For populist politicians however, not merely migration is an issue, but the assumed “background” forces, which wish to push migrants toward wealthier countries. With this narrative trick the migration can be presented not just a global challenge but part of conspiracy in which also domestic parties, that is the adversaries of the populist politician are involved. However, with the migration issue populist politicians also aim to demonstrate their willingness to act for the interests of the people, unlike the establishment. Exactly this momentum, political agency is a central point of the populist narrative: action is needed to defend national sovereignty, while action is only possible on the ground of national sovereignty and not through international institutions like the European Union.
It is hard to challenge this populist narrative for opposition parties, as Bálint Madlovics demonstrates in chapter. The narrative of the governing Fidesz party is not only about hate or xenophobia. Rather Fidesz first succeed to maintain the migration issue as a number one debate in Hungarian politics with the so called national consultations, whereby questionnaires are sent to each Hungarian citizen in order to ask their opinion on various issues. However, these questionnaires are biased and serve the government’s need to create a referable multitude.
In 2017 national consultations were held on EU’s migration regulation and on the so called “Soros-plan”. Also, the referendum on the refugee resettlement quota proposed by the Commission served the Fidesz’s aim to maintain the migration issue on the agenda. According to Madlovics the supporters of Fidesz do not “hate” migrants but wishes to live in a “safe and sovereign” country as it is put forward by the government. The opposition hopes to shift the attention from the migration issue by highlighting the bad economic situation of the country. No migrants would stay in Hungary anyway as the salaries are low and the welfare system do not work, suggests the interpretation of the opposition.
The refugee crisis triggered political debates and different measures not only in Hungary but in the European Union as well. As Andras Toth-Czifra pointed out in his chapter, there has been two concepts on mitigation the refugee pressure. On the one hand Viktor Orbán advocated to block the WesternBalkan route. This plan was later supported by countries like Austria and Macedonia. On the other hand particularly the Netherlands and Germany supported an agreement with Turkey, which would include a readmission agreement and legal pathways for migration. At the same time harsh treatment of refugees and low acceptance rate of asylum applications became a norm in the some new member states as Toth Czifra noted it.
However, as István Hegedűs writes in detail in his chapter, the various EU institutions were ready to tackle the refugee challenge and to open a discussion with the member states. Institutions, like the European Asylum Support Office (EASO), the reformed Common European Asylum System (CEAS) and the new European Union Agency for Asylum (EUAA) all aims to find and put forward a common asylum policy and solution.

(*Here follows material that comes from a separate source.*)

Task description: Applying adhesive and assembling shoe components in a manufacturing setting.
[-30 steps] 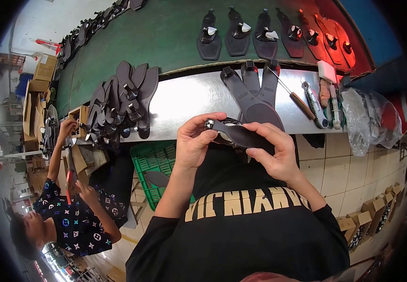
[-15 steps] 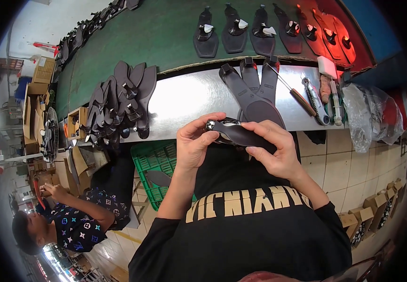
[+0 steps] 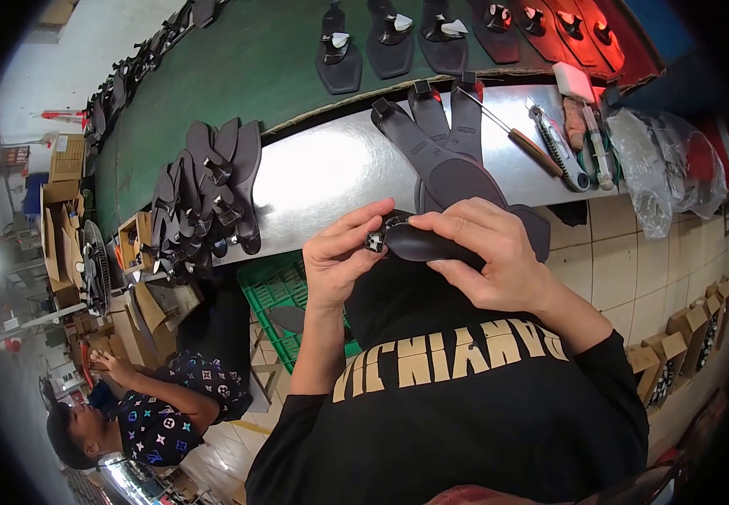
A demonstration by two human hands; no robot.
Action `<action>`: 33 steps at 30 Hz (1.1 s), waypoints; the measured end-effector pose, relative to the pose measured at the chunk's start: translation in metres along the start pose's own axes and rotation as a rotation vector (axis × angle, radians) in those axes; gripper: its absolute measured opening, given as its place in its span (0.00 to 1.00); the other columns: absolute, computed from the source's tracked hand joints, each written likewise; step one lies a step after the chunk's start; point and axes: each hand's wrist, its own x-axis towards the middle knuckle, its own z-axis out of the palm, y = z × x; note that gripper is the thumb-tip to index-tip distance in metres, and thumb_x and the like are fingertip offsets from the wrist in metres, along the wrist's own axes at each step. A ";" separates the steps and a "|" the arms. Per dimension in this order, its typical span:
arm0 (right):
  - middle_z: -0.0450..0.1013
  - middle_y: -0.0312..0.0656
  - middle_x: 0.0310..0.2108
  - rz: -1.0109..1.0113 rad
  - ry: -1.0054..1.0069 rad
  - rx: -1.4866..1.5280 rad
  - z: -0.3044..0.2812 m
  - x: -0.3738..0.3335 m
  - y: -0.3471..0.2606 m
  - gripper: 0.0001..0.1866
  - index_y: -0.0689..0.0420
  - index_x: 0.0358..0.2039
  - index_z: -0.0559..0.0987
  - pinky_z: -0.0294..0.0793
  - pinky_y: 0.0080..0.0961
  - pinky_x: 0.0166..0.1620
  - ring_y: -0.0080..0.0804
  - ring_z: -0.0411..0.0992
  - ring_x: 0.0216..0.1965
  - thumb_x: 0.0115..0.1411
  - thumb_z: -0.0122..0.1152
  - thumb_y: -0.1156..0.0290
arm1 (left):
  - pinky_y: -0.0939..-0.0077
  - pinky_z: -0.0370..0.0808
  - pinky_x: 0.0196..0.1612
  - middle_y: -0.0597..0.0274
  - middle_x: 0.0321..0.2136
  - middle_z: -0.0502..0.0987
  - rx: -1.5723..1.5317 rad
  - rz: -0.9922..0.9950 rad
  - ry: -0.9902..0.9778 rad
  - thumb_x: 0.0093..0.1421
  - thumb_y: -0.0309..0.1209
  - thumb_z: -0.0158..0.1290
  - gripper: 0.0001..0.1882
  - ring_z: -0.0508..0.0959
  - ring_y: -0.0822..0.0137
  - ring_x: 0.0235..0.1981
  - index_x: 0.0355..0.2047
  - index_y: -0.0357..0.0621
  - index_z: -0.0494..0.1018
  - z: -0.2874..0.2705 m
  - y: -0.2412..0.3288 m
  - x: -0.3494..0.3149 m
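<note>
Above my lap, in front of the bench edge, both hands hold a black heeled sandal [image 3: 425, 243]. The fingers and thumb of my left hand [image 3: 336, 257] close round its left end, beside a shiny dark squarish piece. My right hand [image 3: 492, 259] grips the sole from the right, fingers on top and thumb below. Just beyond, several black sandals [image 3: 463, 181] lie fanned out on the steel bench top [image 3: 322, 168], their heels pointing away from me. Part of the held sandal is hidden by my fingers.
A heap of black sandals [image 3: 217, 189] lies at the left. More sandals [image 3: 392, 46] line the green table [image 3: 280, 50]. At right are a wooden-handled tool [image 3: 537, 153], a cutter knife [image 3: 554, 147], a syringe [image 3: 600, 151] and a plastic bag [image 3: 659, 168]. A green crate [image 3: 267, 295] stands below; a co-worker [image 3: 154, 412] is at left.
The sandal has turned in my hands, so the squarish piece at its left end faces me and the opening seen before is mostly hidden. The whole view has shifted slightly.
</note>
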 end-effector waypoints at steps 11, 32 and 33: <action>0.73 0.43 0.30 0.007 -0.054 -0.118 0.004 -0.007 0.004 0.26 0.59 0.48 0.77 0.71 0.31 0.35 0.41 0.73 0.31 0.44 0.66 0.78 | 0.74 0.73 0.49 0.37 0.53 0.72 0.201 0.001 -0.166 0.47 0.10 0.51 0.24 0.74 0.58 0.54 0.47 0.33 0.77 0.003 0.006 0.001; 0.67 0.41 0.31 0.146 -0.200 0.059 0.011 -0.012 0.024 0.13 0.53 0.34 0.80 0.68 0.33 0.39 0.40 0.70 0.36 0.45 0.68 0.74 | 0.80 0.82 0.37 0.47 0.53 0.72 0.072 -0.395 0.139 0.57 0.13 0.46 0.24 0.78 0.66 0.46 0.54 0.36 0.71 0.026 -0.001 -0.009; 0.67 0.41 0.31 0.186 -0.184 0.102 0.013 -0.014 0.023 0.13 0.52 0.33 0.79 0.68 0.33 0.39 0.40 0.70 0.36 0.45 0.69 0.73 | 0.81 0.82 0.36 0.47 0.52 0.73 0.066 -0.399 0.155 0.57 0.13 0.46 0.23 0.78 0.66 0.46 0.54 0.35 0.71 0.027 -0.002 -0.008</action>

Nevertheless proper refugee and asylum policy is inevitable as many people are suffering during the political debates. As it is demonstrated by Helena Liberšar on the Slovenian case, asylum seekers do not get medical treatment, unless it is urgent. But since their process can last until months, even years, their health can be damaged seriously. But the refugee question is also interconnected with security issues as Katarzyna Przybysławska explains it in her chapters. In this case security may refer to border procedures, refugee status determination process and the exclusion clauses and to the safety of refugees in the host country. Creating security for registered asylum seekers involve the fight against hate speech and radical nationalism.
In the chapter of Orsolya Szabó Palócz several good practices of anti-hate civil actions are presented. Finally, in the last chapter the detailed description of the Subjective Values Foundation’s activities gives us an insight how to fight the negative social effects of the refugee crisis on the spot.